Subject: NC_018870:427357 Thermacetogenium phaeum DSM 12270 chromosome, complete genome

Lineage: Thermacetogenium phaeum; Thermacetogenium; Thermoanaerobacteraceae; Thermoanaerobacterales; Firmicutes; Bacteria

General Information: Nitrogen fixation. Thermophilic strictly anaerobic bacterium oxidizing acetate to CO2 in syntrophic association with a methanogenic partner. Capable of growing with various substrates such as alcohols and methylated nitrogen compounds, and to reduce sulfate in the presence of acetate.
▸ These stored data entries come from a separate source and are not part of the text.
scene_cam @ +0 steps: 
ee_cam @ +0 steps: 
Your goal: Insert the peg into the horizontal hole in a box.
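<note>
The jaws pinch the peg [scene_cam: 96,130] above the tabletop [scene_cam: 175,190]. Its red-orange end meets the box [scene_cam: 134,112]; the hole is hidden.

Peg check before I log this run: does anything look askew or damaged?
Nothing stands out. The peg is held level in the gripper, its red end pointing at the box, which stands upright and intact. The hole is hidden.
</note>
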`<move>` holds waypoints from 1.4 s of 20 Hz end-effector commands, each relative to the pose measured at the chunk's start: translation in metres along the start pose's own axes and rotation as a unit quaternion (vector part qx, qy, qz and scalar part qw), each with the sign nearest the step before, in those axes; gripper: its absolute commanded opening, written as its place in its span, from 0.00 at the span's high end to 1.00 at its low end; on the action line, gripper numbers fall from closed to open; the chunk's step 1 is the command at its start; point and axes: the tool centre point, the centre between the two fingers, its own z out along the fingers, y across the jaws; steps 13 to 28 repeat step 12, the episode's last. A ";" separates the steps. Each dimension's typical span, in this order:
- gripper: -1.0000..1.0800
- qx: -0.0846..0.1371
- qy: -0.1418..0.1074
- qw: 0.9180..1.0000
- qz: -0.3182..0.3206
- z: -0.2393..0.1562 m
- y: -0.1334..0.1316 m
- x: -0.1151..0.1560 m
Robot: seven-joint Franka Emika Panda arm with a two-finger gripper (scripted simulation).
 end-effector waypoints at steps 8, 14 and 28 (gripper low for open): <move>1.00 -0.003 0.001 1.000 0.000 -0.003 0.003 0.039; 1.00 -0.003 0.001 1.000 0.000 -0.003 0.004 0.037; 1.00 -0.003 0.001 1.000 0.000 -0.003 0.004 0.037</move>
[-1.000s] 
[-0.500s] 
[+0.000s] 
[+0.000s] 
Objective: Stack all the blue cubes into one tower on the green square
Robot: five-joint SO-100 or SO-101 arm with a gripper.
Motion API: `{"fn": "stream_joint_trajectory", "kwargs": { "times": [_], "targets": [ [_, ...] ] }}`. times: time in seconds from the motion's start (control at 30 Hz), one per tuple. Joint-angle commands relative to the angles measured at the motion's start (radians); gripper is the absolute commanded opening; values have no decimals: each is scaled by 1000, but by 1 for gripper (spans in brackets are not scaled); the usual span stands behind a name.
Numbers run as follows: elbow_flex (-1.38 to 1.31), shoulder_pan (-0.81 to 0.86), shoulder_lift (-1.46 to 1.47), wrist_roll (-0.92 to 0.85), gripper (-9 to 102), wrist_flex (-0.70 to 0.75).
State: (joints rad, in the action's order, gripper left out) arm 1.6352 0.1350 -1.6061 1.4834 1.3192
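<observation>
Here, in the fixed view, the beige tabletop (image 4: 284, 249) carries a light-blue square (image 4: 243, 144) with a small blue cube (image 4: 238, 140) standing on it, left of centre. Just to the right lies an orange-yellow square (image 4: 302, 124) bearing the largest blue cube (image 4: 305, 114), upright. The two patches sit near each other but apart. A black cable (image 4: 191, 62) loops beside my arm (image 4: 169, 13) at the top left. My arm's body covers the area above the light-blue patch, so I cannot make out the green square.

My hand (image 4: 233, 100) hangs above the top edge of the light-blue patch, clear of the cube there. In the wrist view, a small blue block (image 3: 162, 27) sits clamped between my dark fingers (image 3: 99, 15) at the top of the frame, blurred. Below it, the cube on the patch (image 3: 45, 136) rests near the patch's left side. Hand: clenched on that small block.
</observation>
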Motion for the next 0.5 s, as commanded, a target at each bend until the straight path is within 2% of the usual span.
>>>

Isolated from sludge of an anaerobic digester run at 58 degrees C. Thermacetogenium phaeum is a strictly anaerobic, homoacetogenic bacterium. It is exceptional because it can use the homoacetogenic Wood-Ljungdahl (CO- dehydrogenase) pathway both for acetate formation and acetate oxidation. Acetate oxidation is possible only in syntrophic cooperation with a methanogenic partner which maintains a low hydrogen and/or formate concentration in the coculture. With this, the bacterium operates close to the thermodynamic equilibrium of substrate conversion, similar to other syntrophically fermenting bacteria such as Syntrophomonas wolfei the genomes of which have been sequenced as well in the recent past.